Dear Dominic,
I am struggling with my marketing. I fail to put into action what I know are good strategies with regard to marketing myself as a magician. Apart from not being the most organised person in the world, I guess that deep down I don't really like marketing & admin. One thing I cannot or will not do is outsource or hire someone to do it for me – I think this would be uneconomic for me.
Regards,
John
Hi John,
Why not just practice and perform magic for fun just as a hobby? Do you really have the desire to perform as a working magician? It’s a lot of hard work, and will take up time you could spend having fun learning new tricks…
Most people just stick to that, and are very happy with their choice. However, if you definitely want to perform commercially, you HAVE to get involved in the business side of things and that involves magicians marketing.
You are going into business as a magician.

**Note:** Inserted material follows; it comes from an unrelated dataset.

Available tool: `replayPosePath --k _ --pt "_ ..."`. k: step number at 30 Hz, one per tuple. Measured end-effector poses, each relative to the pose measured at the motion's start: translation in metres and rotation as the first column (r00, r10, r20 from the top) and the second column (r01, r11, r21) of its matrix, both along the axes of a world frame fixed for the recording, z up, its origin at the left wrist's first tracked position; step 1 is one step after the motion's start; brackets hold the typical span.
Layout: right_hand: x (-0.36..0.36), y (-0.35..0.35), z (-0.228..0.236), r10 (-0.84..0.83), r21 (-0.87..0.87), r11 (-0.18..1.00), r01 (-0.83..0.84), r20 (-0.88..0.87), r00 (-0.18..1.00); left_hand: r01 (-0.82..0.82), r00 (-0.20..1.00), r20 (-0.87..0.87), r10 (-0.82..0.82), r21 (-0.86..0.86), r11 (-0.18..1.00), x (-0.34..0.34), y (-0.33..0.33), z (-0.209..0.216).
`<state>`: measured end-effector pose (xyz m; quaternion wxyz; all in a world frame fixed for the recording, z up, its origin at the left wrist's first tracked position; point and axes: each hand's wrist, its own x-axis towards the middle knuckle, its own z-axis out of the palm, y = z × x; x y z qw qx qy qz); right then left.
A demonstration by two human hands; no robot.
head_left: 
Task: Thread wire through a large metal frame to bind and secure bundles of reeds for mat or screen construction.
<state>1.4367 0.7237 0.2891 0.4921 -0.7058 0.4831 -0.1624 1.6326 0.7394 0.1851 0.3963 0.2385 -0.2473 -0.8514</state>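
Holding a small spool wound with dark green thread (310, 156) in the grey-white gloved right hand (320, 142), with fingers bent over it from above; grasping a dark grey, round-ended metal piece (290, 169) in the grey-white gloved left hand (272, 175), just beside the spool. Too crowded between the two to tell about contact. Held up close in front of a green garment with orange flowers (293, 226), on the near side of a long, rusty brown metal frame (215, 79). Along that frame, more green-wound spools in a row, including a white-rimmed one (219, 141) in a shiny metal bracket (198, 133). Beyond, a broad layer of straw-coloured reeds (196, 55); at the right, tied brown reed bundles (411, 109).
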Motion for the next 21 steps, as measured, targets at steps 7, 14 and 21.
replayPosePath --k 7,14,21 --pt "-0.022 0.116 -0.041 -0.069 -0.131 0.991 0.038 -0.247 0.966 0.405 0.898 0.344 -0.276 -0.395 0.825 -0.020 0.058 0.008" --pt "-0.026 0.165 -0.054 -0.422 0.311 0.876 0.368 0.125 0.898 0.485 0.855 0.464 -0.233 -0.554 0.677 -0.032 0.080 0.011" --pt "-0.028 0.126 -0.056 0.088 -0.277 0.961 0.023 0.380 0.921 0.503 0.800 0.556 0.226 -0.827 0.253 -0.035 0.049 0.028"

I’ve no quick and easy fix for you. You just have to DO IT or get someone to do it for you. If you are not happy to pass on control of your marketing to someone else, then you simply have no choice but to make a PLAN and put that into action.
It sounds like you already know plenty of actionable steps you can take to move your career as a magician forward. So what’s really stopping you?
Is it fear of failure?
Doing nothing guarantees failure. ANYTHING you do, other than sitting and wishing for something, takes you a step closer to your goals.

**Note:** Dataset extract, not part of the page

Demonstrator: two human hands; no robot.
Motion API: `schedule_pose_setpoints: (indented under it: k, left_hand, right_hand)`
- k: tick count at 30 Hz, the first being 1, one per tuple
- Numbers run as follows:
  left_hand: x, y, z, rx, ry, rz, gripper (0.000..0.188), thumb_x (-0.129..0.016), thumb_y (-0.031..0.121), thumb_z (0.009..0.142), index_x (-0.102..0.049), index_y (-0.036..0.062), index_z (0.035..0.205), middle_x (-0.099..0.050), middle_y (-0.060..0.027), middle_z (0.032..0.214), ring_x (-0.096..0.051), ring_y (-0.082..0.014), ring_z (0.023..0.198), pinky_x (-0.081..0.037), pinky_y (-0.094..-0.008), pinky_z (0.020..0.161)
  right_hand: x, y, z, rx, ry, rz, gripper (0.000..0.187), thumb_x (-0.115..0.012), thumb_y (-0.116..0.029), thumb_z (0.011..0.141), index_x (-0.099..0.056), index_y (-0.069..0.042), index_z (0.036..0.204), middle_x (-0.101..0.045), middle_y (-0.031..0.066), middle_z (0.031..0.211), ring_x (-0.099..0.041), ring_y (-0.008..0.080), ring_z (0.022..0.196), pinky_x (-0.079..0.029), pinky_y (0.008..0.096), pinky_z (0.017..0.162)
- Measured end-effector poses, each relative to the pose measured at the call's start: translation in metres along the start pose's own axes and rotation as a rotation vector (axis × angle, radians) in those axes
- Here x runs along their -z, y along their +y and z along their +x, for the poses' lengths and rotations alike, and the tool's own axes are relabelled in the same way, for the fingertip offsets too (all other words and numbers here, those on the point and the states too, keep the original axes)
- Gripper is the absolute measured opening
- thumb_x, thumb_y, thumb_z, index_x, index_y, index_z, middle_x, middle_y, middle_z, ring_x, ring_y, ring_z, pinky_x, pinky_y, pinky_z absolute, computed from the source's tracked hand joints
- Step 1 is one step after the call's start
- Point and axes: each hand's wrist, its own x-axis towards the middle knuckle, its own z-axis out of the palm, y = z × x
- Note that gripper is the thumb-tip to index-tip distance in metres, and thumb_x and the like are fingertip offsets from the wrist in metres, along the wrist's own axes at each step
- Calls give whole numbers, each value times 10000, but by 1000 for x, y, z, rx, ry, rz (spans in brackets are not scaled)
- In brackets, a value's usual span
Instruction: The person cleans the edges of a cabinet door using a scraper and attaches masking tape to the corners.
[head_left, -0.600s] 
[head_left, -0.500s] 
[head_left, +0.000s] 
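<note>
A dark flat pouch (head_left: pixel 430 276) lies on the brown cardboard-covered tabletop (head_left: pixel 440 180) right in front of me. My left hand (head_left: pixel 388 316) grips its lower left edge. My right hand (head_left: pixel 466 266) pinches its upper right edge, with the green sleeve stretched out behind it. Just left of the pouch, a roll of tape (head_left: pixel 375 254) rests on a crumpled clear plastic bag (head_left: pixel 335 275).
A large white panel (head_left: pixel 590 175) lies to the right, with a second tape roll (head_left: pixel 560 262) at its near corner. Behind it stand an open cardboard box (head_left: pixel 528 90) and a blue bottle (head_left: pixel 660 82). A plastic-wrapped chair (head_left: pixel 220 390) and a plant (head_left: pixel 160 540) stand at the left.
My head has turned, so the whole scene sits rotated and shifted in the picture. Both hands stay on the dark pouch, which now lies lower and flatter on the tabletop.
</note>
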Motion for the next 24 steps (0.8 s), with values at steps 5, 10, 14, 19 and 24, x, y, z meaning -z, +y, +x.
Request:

Is it because it’s no fun?
Playing with magic is fun. Paperwork and magicians marketing can’t compete. But it’s vital groundwork for creating opportunities to:
Perform and get paid for it!
There really isn’t a better way to make your living, than by doing something you would happily do for free anyway. Creating a business out of your magic is worth all the time it will take to build up your reputation, contacts, and client base.
Fear of Decisions
Designing a website, producing marketing material, creating a showreel, finding venues and clients all require decisions. Choice is hard work and scary. It’s always easier to find something else to do, that allows you to avoid committing to a decision. Learning new magic tricks, feels like progress, but if you spend all your time practicing, without doing the work required to market your services, you are practicing for something that isn’t going to happen. That’s a waste of time..

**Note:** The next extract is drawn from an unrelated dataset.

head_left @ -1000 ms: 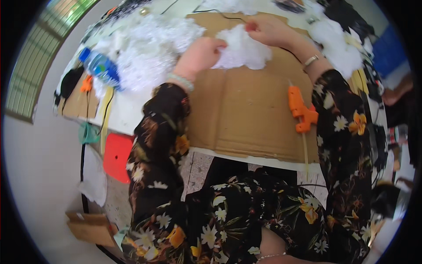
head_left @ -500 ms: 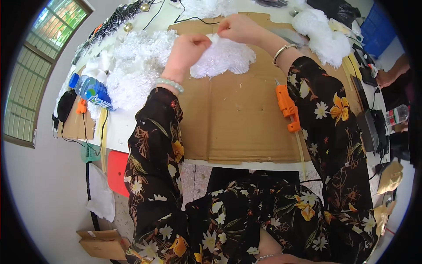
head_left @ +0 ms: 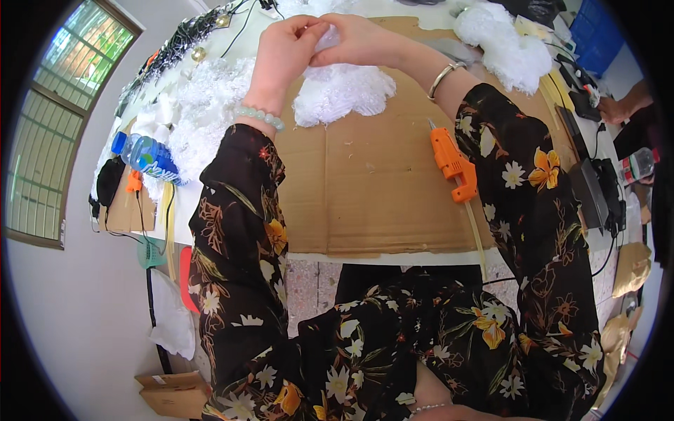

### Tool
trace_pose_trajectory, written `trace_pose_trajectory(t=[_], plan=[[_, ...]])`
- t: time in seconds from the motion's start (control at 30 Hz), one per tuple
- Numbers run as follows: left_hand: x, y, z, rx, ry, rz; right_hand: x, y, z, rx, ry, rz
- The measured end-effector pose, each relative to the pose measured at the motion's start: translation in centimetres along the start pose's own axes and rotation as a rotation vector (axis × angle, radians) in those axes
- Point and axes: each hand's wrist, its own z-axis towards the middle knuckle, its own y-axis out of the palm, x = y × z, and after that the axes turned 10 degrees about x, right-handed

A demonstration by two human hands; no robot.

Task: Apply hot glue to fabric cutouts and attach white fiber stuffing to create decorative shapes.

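Observation:
At the far side of the cardboard sheet (head_left: 393, 189), my left hand (head_left: 282, 52) and my right hand (head_left: 365, 43) meet. Both are closed around a small white, filmy piece (head_left: 328, 38) that shows between the fingers. Just below them is a frilly white tinsel bundle (head_left: 344, 95); whether it joins the held piece I cannot tell. An orange glue gun (head_left: 453, 163) lies on the cardboard beside my right forearm, nozzle pointing away, a pale glue stick trailing from its back.
White tinsel (head_left: 210, 98) heaps up on the left, beside a blue-capped bottle (head_left: 149, 156). More fluffy white material (head_left: 502, 45) is at the far right. Dark trays and cables line the right edge, where another person's hand (head_left: 616, 111) shows. A blue crate (head_left: 597, 35) stands behind.
My hands have come together, fingers now touching around the white piece, and sit slightly higher and further left in view. The whole scene has shifted a little with the head; the glue gun stays on the cardboard.

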Motion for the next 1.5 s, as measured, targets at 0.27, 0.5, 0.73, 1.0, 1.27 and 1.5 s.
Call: trace_pose_trajectory(t=[0.27, 0.5, 0.73, 1.0, 1.27, 1.5], plan=[[-2.5, -2.6, 1.5, -0.236, 0.027, 0.046, -0.8, -2.3, -2.2, -0.149, -0.069, -0.136], [0.9, -4.3, -2.9, -0.266, 0.188, 0.197, 0.1, -2.8, -7.3, -0.061, -0.399, -0.505], [1.6, -6.0, -15.4, -0.441, 0.792, 0.585, 0.6, -0.8, -15.0, -0.398, -0.382, -0.667], [2.4, -4.6, -20.0, -0.374, 0.310, 0.256, 3.1, -7.1, -22.9, -0.242, -0.120, -0.432], [2.6, -1.6, -18.6, -0.348, 0.366, 0.399, 3.5, -4.5, -23.0, -0.227, -0.131, -0.367], [-0.6, 2.4, -17.7, -0.487, 0.205, 0.160, 4.6, -6.7, -26.2, -0.169, -0.019, -0.325]])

Worried about the cost of magicians marketing?
You don't need to pay an expensive agency to market for you, or shell out for an online service. Do you know someone locally who will help you market for a share of the fee's the work they bring in generates? If not, contact your local university and reach out to the business, marketing, and media departments. Put up a sign on the department notice boards. Would someone like to take you on as a really interesting project? It's good for their CV and you can offer them a percentage of the fee's the extra work brings in.
What to do:
Dreaming, hoping, and praying for something is useful, but it's main benifit is 'hope'. In the face of something that looks impossible, we need to dream or hope that it may be achievable or happen one day. The problem is that hoping doesn't make things happen all by itself. You need to define goals that you can work towards in small manageable steps to make big things happen.
Break up the tasks involved in your marketing into small actionable parts.
The goal can be seen as a ‘project', and the small steps involved in reaching that goal can be seen as ‘actions'.
Here’s an example:
Project:
Creating a magicians website.
Actions:
Look at other magicians websites and make a note of the best points of each.
Create a list of features you want on your website.
Look at design companies to create a website for you.
Create an email that describes the sort of website you would like, with images of design ideas.
Get quotes
Commission a designer to build your website.
The big scary project of designing a website is enough to put anyone off, but if it’s broken up into individual tasks, each one isn’t that scary.. You can do one action each day, working to complete the product over a set period of time.
Now just take the first action and DO IT. Then on to the next and so on until the project is completed.
Here’s another example:
Project:
Get a local residency as a magician.
Actions:
Make a list of local restaurants and venues using google
Call each venue to ask who is responsible for event planning
Create a short letter of introduction
Send out introduction letters to each of the venues
Call each venue to ask if they have received your introduction letter, and ask if you can meet the event planner.
The big ‘project’ is broken up into small, quick, and defined short actions that don’t require too much choice or thinking. You then take the first single action needed to move the project forward and that is you NEXT ACTION, do it and then move onto the next.
If all this sounds like too much hard work, then you need to find someone that will do it for you. It's an essential part of being a professional magician.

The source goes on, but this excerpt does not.